▶ **Exercise**: Among the records below, find each line containing the word "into" and copy it.
Top of Supplied material
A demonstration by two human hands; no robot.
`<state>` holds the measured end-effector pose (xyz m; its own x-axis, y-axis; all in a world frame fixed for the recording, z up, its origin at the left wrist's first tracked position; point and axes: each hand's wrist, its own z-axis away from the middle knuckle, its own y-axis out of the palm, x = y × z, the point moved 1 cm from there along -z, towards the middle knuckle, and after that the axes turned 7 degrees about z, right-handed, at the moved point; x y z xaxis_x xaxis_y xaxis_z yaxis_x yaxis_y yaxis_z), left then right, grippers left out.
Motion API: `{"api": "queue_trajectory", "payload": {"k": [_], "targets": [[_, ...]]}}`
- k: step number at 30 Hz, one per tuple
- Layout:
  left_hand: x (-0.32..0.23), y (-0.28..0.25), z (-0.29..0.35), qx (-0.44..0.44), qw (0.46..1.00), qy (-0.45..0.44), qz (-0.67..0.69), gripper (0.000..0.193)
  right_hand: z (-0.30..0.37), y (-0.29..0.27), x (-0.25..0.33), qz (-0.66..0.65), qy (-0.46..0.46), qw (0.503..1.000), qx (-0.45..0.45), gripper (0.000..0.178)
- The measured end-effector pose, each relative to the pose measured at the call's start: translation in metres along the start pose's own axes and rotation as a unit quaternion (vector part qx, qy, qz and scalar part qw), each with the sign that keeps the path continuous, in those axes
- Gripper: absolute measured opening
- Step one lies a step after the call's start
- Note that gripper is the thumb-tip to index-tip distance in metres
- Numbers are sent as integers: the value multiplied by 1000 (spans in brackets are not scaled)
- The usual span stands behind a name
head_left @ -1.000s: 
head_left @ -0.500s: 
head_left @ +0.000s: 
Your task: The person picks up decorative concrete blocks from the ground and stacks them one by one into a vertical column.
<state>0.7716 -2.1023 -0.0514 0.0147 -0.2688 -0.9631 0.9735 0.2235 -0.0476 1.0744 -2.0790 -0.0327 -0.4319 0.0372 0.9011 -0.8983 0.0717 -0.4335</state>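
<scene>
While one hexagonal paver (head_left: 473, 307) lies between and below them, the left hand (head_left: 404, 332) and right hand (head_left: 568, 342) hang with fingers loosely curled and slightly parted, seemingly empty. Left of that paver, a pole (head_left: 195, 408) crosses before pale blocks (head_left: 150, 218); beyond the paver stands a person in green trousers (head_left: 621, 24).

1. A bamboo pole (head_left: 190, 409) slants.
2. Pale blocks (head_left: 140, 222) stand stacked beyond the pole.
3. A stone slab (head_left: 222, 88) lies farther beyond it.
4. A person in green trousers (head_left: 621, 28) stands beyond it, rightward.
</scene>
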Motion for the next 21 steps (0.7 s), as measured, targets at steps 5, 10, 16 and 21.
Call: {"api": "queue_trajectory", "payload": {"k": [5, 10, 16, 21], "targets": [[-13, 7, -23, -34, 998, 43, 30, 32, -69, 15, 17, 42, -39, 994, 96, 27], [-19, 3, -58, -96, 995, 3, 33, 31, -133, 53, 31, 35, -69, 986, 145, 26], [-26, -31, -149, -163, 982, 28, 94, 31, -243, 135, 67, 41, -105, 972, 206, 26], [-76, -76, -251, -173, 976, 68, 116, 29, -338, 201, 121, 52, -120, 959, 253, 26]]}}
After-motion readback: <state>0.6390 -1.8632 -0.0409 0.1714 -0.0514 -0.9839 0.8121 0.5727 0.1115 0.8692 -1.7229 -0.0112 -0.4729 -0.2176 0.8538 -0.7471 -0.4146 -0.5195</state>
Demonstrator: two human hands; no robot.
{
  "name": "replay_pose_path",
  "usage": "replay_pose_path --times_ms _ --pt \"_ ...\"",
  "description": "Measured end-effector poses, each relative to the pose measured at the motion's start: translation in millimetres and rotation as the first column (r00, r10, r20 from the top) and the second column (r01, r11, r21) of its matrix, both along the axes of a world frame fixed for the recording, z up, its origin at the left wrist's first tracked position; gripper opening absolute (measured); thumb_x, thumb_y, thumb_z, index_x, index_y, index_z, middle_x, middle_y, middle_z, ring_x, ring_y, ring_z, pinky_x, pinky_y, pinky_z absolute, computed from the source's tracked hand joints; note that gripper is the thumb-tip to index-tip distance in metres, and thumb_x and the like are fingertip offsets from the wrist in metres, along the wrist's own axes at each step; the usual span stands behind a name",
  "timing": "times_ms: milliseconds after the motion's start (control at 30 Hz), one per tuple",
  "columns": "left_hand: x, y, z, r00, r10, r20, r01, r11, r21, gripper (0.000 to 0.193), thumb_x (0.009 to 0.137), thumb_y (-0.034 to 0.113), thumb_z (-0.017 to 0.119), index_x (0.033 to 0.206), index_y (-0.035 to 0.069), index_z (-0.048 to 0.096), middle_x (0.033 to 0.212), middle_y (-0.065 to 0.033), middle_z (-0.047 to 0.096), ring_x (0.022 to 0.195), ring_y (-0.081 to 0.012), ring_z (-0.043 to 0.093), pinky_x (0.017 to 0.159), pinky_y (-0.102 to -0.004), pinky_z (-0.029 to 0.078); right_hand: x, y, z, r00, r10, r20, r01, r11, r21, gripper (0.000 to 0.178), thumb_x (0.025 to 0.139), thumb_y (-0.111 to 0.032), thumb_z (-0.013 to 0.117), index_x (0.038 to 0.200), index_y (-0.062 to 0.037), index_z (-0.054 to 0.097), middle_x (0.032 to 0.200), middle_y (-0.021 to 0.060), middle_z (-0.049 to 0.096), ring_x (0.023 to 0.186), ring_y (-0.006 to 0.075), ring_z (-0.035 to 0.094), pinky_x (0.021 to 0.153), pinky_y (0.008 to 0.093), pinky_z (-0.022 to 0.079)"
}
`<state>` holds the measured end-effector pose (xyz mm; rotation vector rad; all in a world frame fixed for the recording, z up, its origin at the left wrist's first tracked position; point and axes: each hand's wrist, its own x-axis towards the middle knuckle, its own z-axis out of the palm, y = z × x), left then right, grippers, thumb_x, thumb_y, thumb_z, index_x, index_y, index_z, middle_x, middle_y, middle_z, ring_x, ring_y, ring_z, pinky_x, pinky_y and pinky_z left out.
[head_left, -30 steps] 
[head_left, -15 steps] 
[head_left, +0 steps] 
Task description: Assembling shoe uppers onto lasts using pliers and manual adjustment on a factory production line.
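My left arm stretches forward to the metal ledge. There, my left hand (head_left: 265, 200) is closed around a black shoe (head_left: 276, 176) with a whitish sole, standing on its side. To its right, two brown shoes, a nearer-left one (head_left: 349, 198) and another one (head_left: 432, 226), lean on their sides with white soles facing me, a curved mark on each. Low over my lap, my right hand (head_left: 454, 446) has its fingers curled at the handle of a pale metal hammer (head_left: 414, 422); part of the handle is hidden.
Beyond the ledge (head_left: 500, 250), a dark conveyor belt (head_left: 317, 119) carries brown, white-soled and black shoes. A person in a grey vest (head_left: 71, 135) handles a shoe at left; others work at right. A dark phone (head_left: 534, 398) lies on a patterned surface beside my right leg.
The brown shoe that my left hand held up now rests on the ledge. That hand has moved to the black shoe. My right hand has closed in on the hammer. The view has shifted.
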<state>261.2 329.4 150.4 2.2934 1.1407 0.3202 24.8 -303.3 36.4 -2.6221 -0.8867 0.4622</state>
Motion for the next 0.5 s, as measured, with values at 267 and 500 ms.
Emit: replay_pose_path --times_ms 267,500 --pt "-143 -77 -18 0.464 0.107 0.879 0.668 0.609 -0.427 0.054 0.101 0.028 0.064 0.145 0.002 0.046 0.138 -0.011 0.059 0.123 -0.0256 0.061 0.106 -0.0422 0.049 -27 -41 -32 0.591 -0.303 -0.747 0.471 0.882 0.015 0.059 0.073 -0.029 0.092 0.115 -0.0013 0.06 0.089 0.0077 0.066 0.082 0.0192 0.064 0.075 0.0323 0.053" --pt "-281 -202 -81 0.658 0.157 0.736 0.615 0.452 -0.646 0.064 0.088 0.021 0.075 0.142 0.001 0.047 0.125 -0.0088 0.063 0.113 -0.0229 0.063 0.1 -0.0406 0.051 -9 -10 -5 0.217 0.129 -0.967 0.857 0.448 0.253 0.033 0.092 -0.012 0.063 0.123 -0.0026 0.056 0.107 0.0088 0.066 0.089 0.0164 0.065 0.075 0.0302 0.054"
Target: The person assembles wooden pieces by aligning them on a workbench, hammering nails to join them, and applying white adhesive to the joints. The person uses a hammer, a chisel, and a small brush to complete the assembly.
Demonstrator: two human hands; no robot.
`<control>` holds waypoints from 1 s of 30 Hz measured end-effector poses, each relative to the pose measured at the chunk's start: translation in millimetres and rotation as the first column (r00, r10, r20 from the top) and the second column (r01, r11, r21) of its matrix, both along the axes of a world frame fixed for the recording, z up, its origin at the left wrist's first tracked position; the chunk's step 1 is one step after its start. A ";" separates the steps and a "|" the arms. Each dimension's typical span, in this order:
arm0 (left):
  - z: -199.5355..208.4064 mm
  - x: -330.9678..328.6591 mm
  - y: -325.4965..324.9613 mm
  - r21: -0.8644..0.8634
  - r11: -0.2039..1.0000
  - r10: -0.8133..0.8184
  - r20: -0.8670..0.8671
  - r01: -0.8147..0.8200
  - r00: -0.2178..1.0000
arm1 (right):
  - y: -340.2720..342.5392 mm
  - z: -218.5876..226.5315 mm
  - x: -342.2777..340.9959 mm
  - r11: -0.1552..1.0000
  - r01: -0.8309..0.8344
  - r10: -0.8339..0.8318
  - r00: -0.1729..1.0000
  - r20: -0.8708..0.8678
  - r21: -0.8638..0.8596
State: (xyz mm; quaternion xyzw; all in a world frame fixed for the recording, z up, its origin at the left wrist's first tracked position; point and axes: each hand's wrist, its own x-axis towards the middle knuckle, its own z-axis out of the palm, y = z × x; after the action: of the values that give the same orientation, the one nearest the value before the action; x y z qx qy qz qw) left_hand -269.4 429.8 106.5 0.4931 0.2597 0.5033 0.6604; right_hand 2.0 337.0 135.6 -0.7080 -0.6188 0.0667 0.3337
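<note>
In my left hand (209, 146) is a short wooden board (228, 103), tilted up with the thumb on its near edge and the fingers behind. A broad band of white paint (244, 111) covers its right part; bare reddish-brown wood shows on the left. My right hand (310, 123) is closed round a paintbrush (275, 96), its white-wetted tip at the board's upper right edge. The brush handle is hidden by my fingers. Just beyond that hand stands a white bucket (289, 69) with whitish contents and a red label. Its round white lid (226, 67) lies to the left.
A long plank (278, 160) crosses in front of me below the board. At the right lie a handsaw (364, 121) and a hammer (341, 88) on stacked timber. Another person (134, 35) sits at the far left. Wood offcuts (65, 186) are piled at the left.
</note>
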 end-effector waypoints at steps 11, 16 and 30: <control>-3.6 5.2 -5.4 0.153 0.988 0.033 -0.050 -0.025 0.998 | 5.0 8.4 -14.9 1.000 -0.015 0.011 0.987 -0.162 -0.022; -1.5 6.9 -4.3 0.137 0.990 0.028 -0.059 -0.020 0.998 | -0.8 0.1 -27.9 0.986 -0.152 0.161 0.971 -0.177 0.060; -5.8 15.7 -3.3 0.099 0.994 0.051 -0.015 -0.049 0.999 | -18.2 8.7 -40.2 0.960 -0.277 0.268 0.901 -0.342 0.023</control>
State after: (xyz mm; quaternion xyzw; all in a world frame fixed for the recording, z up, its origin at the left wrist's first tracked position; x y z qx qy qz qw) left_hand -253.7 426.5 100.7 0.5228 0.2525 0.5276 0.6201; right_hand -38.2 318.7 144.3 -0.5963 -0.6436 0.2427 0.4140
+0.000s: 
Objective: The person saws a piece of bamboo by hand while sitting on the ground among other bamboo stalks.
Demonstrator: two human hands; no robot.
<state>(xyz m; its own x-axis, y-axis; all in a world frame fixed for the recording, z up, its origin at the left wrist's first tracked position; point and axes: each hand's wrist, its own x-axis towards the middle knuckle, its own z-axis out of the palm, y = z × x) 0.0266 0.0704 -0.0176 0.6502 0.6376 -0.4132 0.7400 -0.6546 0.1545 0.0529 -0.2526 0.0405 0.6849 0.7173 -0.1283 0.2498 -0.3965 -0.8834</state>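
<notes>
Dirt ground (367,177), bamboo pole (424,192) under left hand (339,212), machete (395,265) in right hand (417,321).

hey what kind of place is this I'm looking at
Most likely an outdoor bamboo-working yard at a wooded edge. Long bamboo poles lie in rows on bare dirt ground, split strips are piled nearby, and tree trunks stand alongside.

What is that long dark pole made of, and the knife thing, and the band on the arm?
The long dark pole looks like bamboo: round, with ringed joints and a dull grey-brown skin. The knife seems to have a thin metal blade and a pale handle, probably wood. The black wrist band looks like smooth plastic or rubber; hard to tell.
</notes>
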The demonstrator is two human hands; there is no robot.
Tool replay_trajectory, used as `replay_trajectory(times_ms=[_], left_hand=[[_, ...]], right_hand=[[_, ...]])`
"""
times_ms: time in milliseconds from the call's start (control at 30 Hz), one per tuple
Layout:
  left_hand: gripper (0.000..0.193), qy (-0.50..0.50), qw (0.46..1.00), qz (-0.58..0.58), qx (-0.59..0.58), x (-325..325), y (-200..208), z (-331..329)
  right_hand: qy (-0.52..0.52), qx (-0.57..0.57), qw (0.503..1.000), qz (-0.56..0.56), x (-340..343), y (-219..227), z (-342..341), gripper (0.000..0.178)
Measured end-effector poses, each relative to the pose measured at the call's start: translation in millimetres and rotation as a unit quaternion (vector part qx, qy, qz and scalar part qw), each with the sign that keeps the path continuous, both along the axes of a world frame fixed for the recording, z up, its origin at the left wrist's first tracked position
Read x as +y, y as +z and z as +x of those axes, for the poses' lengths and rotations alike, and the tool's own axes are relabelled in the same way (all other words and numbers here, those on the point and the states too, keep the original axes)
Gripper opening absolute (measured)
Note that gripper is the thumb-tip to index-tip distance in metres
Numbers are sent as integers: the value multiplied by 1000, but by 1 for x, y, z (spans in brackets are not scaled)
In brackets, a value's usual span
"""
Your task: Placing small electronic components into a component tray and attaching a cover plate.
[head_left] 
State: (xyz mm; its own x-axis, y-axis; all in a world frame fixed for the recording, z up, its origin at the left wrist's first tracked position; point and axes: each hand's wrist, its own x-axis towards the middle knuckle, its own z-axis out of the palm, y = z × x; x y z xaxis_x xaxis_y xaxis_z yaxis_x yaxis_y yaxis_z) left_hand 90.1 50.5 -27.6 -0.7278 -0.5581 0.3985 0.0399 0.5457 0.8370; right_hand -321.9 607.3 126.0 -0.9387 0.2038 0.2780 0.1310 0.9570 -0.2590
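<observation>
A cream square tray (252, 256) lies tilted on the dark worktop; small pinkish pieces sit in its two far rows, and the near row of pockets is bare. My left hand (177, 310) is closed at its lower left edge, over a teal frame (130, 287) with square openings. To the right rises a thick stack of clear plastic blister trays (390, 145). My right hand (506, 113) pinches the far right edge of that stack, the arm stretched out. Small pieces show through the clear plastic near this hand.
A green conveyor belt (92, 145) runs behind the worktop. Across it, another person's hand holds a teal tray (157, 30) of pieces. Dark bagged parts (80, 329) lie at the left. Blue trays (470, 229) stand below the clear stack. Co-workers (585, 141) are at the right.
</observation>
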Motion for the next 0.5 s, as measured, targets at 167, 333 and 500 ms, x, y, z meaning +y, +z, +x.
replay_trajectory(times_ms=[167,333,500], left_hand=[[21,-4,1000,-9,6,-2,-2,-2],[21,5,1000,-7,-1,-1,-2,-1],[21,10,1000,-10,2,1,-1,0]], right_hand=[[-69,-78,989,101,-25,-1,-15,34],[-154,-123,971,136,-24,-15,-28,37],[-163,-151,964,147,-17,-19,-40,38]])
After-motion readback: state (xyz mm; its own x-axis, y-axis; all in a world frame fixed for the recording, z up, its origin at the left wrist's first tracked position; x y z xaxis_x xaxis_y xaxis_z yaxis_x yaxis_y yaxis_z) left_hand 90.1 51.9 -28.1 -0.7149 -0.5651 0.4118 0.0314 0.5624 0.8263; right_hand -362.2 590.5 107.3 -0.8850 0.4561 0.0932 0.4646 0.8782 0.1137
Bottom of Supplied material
▶ **Task output**:
Your task: The person picks up decorative concrete blocks from the ground and stacks them one by one into a vertical column.
Your task: Placing small electronic components into a component tray and attaching a cover plate.

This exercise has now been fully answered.